By the end of this tutorial, you will be able to

- detect scientific article from the political science domain using pretrained models and the transformers library


## Description
This tutorial provides detailed information detecting texts from the political science domain using scientific abstracts. The usage of two models will be described in this tutorial.

### 1. English classification model to detect texts from the political science domain

The model was fine-tuned using a dataset of 2,919 abstracts from scientific articles retrieved from the [BASE](https://www.base-search.net/) and [POLLUX](https://www.pollux-fid.de/) collections of scientific articles. Based on [SSCI-SciBERT](https://link.springer.com/article/10.1007/s11192-022-04602-4).
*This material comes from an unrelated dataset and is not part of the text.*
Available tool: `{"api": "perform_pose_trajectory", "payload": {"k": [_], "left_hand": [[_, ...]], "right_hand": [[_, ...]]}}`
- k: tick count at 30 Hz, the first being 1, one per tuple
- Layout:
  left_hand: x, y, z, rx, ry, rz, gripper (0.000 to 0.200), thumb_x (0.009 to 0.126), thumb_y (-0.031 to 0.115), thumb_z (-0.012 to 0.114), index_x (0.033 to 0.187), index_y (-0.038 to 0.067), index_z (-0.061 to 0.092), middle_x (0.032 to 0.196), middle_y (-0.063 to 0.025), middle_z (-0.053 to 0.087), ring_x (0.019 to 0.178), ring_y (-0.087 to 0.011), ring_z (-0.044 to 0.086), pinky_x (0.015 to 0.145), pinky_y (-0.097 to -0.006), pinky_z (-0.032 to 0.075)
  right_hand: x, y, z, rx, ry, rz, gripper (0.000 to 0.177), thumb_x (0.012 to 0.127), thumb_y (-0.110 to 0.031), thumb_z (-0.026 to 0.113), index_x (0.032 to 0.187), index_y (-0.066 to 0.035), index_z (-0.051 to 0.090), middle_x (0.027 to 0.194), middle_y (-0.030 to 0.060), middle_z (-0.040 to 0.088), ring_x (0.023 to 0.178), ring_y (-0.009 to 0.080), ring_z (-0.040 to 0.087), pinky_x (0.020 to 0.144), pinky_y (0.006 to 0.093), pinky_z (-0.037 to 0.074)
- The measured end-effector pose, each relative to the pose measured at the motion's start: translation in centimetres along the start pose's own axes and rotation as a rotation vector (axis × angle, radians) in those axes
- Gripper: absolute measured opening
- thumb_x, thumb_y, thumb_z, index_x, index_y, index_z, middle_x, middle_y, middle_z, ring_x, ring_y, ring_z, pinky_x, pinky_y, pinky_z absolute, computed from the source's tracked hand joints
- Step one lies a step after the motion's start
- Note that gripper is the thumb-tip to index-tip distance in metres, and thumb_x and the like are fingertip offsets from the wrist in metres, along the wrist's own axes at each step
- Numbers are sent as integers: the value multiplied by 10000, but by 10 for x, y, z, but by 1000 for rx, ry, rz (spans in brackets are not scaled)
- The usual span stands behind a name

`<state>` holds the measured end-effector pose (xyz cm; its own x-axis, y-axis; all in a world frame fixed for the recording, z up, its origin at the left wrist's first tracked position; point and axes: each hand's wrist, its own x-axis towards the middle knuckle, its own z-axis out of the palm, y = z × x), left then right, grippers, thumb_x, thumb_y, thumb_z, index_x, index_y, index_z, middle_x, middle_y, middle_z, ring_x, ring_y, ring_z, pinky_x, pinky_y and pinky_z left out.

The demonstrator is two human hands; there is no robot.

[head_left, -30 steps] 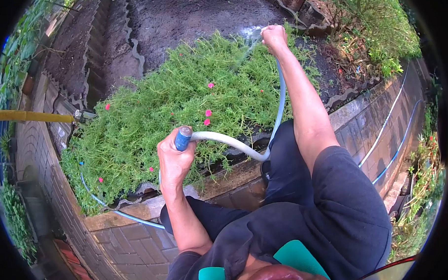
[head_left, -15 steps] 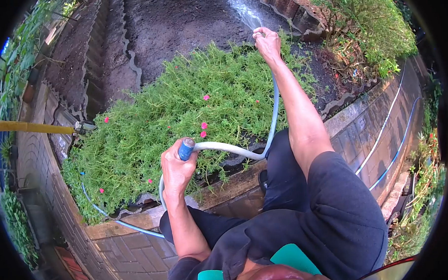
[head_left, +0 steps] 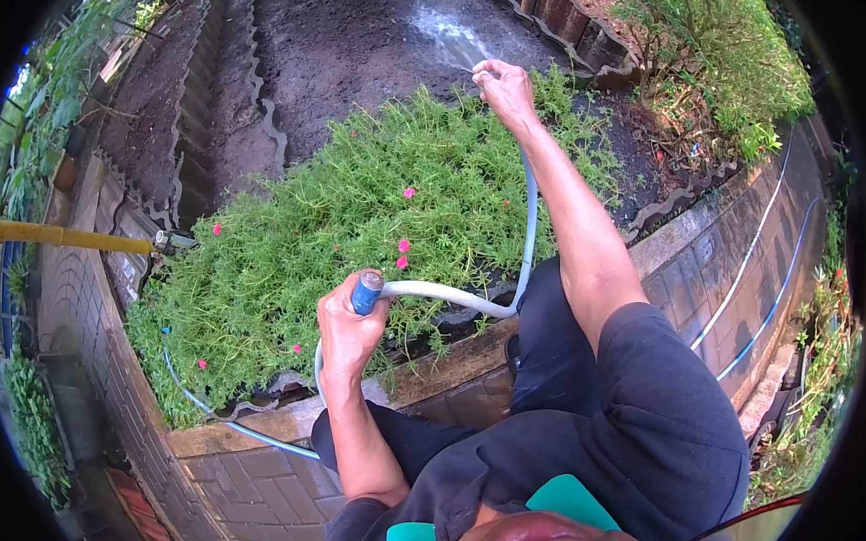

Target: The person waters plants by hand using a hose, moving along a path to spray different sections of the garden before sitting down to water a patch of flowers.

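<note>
Left grip: we find the left grip point(head_left: 350, 332) clenched around a blue cylindrical piece point(head_left: 367, 293), its grey end facing up, with the pale hose point(head_left: 443, 292) held at the same spot. We cannot tell whether the two are joined.
Right grip: we find the right grip point(head_left: 507, 93) reaching out over the far edge of the plants, fingers pinched at the hose's outlet. The outlet itself is hidden by the fingers.
Hose: we observe it bowing rightward from the left grip, bending beside the right knee point(head_left: 549, 305), then rising to the right grip. A further length hangs below the left grip, partly behind the wrist.
Water: we note spray point(head_left: 452, 36) leaving the right fingertips and striking dark soil point(head_left: 340, 54) beyond the plants.
Plants: we record a dense green bed point(head_left: 298, 237) with small pink flowers point(head_left: 404, 246), lying beneath and beyond both grips.
Border: we see a low kerb point(head_left: 210, 439) along the near side of the bed, with paving point(head_left: 259, 486) beside it.
Other lines: we note a blue tube point(head_left: 277, 444) crossing the kerb at left, and a white line point(head_left: 742, 255) and a blue line point(head_left: 773, 302) on the paving at right.
Left edge: we see a yellow pole point(head_left: 65, 236) ending in a grey fitting point(head_left: 173, 242) at the plants.
</note>
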<state>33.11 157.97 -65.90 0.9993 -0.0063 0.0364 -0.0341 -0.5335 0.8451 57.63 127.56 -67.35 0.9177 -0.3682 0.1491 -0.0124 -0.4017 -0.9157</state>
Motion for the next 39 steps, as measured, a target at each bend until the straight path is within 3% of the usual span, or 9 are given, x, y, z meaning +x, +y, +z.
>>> {"api": "perform_pose_trajectory", "payload": {"k": [23,26,29,32,39], "left_hand": [[-8,3,-9,-18,-3,-16,205,724,55,671,924,10,662,698,-161,629,630,-256,628,627,-348,487],[-8,-2,-8,26,-4,23,280,711,12,692,991,6,681,692,-50,647,635,-75,558,606,-264,472],[-9,1,-9,40,-12,40,273,713,15,692,986,4,681,700,-60,651,639,-79,566,610,-266,474],[-9,2,-8,27,10,53,208,719,64,673,920,12,662,719,-172,641,658,-301,645,637,-363,494],[-8,1,-8,20,-25,-44,249,728,34,669,975,3,669,702,-122,647,625,-148,612,622,-295,488]], "right_hand": [[-32,-20,40,-155,-218,-151,201,837,-118,528,925,-75,704,795,97,685,674,160,610,650,347,491],[-30,-19,30,-182,-109,-84,212,836,-127,516,927,-83,703,800,110,687,690,180,622,670,362,491],[-24,-10,25,-175,24,-96,224,838,-138,504,938,-101,700,801,119,688,698,194,631,682,372,488],[-19,-14,26,-145,66,-123,200,843,-138,528,951,-107,694,785,116,691,678,188,634,667,366,484],[-21,-33,19,-45,99,-162,164,861,-139,550,937,-89,687,659,85,650,584,155,596,560,336,449]]}}
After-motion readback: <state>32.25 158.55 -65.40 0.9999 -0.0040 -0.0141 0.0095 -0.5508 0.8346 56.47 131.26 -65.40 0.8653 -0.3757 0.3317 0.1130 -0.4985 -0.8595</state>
The BASE data were labelled as "politics" or "multi" according to the Dewey Decimal Classification (DDC). Data from several major political science journals in the POLLUX dataset were marked as "politics" class.

Accuracy: 0.9

Predicts 2 classes:

| class |description| precision | recall | f1-score | support |
|:------|:------------|:------------|:---------|:-----------|:----------|
| multi    | other scientific domains|   0.911 | 0.899 |   0.905 |   513 |
| politics | political science|   0.889 | 0.902      |   0.895 |       460 |

To learn more about the model see model card: https://huggingface.co/kalawinka/SSciBERT_politics

### 2. Multilingual classification model to detect texts from the political science domain


This model is a multilingual version of our [SSciBERT_politics](https://huggingface.co/kalawinka/SSciBERT_politics). Based on [BERT multilingual base model (uncased)](http://arxiv.org/abs/1810.04805).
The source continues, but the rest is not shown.